The Court of Appeals also rejected the plaintiff’s assertion that the defendants had prohibited her from acting in her father’s best interests, which was her obligation under MCL 700.5509 as his patient advocate. “While plaintiff has the statutory authority to act as an advocate for Frey, nothing in the plain language of the statute bestows upon plaintiff the power to force a hospital to administer medication that it believes would be contrary to a patient’s care.”

In addition, the plaintiff presented a due process argument, claiming the trial court erred by dismissing her complaint sua sponte with no notice and opportunity to respond. “The transcript reflects that both attorneys were given ample time to make their arguments during the hearing, which was nearly an hour in length,” the Court of Appeals said. “Although plaintiff’s co-counsel attempted to make additional arguments after the trial court had made its decision, the fact that those arguments were disallowed did not deprive plaintiff of due process.”

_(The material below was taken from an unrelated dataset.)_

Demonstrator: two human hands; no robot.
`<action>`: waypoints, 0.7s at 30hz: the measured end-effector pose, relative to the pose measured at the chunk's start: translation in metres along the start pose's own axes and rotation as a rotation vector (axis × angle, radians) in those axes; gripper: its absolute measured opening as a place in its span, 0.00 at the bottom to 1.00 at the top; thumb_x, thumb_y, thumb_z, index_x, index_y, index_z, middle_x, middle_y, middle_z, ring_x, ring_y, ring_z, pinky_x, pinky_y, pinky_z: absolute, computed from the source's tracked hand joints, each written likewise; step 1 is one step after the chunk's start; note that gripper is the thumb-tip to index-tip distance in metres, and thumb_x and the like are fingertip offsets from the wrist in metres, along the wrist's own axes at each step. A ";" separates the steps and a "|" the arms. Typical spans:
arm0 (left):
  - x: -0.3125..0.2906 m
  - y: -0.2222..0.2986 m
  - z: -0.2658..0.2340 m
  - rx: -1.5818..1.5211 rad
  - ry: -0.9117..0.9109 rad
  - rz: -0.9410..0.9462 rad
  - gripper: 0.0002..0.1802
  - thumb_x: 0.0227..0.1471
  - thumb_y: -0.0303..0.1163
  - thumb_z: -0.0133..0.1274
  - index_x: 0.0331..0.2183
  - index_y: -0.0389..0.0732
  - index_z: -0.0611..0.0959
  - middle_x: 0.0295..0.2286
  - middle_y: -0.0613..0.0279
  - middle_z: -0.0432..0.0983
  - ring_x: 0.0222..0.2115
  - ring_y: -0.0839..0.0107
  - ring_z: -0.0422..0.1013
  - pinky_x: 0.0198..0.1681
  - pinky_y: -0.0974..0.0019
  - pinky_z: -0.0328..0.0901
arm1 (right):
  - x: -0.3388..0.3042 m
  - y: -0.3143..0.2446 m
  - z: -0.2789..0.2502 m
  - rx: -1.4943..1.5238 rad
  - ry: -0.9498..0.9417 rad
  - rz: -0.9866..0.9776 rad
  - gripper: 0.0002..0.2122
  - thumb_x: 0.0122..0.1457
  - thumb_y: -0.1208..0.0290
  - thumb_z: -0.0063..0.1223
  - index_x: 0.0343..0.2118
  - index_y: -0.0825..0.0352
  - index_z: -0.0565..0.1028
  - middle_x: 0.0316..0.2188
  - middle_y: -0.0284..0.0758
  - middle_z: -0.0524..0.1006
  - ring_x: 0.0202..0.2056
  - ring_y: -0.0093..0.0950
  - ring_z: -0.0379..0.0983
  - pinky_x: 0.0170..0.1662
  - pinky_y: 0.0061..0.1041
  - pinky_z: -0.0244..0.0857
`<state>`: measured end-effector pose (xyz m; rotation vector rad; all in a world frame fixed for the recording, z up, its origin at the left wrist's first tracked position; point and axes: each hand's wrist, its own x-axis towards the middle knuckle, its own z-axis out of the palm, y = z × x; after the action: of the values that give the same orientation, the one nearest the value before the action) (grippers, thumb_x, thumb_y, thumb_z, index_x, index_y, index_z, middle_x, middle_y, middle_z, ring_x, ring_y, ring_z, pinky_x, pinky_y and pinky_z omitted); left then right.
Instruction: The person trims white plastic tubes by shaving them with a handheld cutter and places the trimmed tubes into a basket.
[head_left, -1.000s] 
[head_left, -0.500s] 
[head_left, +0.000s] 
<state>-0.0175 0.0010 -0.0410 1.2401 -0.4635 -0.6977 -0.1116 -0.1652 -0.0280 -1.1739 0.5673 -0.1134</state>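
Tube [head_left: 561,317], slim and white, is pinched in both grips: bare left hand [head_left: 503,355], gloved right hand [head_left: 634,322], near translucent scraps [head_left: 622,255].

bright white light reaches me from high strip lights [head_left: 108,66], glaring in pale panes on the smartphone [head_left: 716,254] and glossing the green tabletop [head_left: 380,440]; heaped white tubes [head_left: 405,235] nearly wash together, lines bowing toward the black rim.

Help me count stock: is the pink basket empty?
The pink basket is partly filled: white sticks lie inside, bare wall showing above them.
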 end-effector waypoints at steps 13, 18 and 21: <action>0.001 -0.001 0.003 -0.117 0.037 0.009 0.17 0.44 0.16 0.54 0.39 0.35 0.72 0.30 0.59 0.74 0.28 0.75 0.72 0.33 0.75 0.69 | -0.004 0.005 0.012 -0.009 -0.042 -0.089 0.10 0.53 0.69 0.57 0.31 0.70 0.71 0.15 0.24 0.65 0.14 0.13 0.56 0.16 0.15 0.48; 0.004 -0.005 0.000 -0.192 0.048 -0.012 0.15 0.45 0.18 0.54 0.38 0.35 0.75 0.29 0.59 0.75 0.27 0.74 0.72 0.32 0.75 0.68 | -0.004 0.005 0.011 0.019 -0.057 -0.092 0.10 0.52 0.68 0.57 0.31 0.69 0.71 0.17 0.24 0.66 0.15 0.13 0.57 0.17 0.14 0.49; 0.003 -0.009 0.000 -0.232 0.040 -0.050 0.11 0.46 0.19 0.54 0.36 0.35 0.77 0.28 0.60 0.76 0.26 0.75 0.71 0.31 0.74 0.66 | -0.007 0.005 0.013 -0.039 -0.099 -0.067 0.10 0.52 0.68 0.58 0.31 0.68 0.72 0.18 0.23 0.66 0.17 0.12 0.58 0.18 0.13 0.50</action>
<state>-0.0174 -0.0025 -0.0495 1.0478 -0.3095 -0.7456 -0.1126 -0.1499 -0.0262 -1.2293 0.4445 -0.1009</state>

Accordingly, the plaintiff “has not shown error in the dismissal procedure,” the Court of Appeals concluded. “Plaintiff sought a declaration determining the rights of the parties. The trial court determined that plaintiff was not entitled to injunctive relief. On appeal, plaintiff does not illustrate what was left for the trial court to decide. … We therefore are unable to conclude that plaintiff was not afforded due process. Under the exigent circumstances of this case, the trial court acted promptly and properly in resolving this matter.”